Besuch bei der Löwenfamilie

Es dauert gar nicht lange, bis wir fündig werden. An einer Stelle des Camp-Pfades erkennen wir frische, klauenartige Abdrücke, die sich in den Sand gegraben haben. "Here we go", freut sich der Ranger. "Wer kann mir sagen, um welches Tier es sich handelt?" Jetzt zeigt sich, wer im Unterricht aufgepasst hat. Irgendeine große Katze wird es wohl sein - ein Gruppenstreber weiß es am besten: "Ein Gepard." Richtige Antwort, 100 Punkte. Wir folgen den Spuren, doch das Tier hat sich längst wieder im dichten Gestrüpp versteckt.

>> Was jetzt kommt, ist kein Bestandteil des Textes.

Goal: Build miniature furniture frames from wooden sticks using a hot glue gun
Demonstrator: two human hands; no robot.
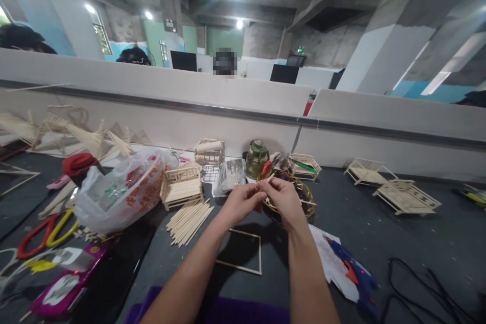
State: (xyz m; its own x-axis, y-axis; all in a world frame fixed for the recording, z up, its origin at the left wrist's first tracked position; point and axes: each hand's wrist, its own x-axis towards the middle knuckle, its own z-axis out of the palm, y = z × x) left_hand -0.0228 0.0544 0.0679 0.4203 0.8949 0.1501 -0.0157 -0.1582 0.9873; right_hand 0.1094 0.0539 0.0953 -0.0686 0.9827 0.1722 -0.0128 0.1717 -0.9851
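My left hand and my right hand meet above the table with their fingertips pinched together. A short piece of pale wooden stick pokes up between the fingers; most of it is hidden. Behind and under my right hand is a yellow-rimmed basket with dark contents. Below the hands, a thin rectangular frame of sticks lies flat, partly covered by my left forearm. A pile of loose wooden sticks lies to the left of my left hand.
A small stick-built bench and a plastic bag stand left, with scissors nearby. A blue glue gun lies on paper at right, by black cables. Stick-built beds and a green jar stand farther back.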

Dafür werden wir am späten Nachmittag mit dem wohl imposantesten Anblick der südafrikanischen Natur belohnt. Was für unsere ungeschulten Augen zunächst wie ein brauner Strauch aussieht, ist nach dem Blick in den Feldstecher als wuchernde Mähne zu erkennen. Tatsächlich: Im kühlen Schatten ruht eine ganze Löwenfamilie - das männliche Oberhaupt samt einiger Weibchen. "Normalerweise werden Löwen erst abends aktiv, wenn die Hitze des Tages vorüber ist", sagt Will.

Als langsam die Dämmerung einsetzt, ist es Zeit für die letzte Ranger-Lektion des Tages. Will klettert auf einen riesigen, graubraunen Felsen, der die grünen Weiten des Busches überragt. "Zu jedem Sonnenuntergang gehört ein echter Sundowner", verkündet er. "Kommt rauf!"

Oben wartet bereits eine prall gefüllte Kühlbox, kurz darauf zischen die ersten Bierdosen. Wir legen uns auf die warmen Steine, während die Sonne als roter Scheinwerfer hinter der scharfen Silhouette der Drakensberge verschwindet. Am Firmament blitzt es im Sekundentakt, die Auswirkungen eines weit entfernten, lautlosen Gewitters erlauben letzte Aussichten auf das grüne Wunderland. Über uns werden nacheinander die Sterne angeknipst, bis wir schließlich unter der schwarzen, millionenfach gesprenkelten Kuppel der südlichen Hemisphäre liegen. Spätestens jetzt wird deutlich, dass dieser Ort Raum für vieles bietet: Adrenalin und Ruhe, Staunen und Demut, die Natur und das Leben. Nur zwei Dinge haben hier nichts verloren: Alltagsgedanken und Handys.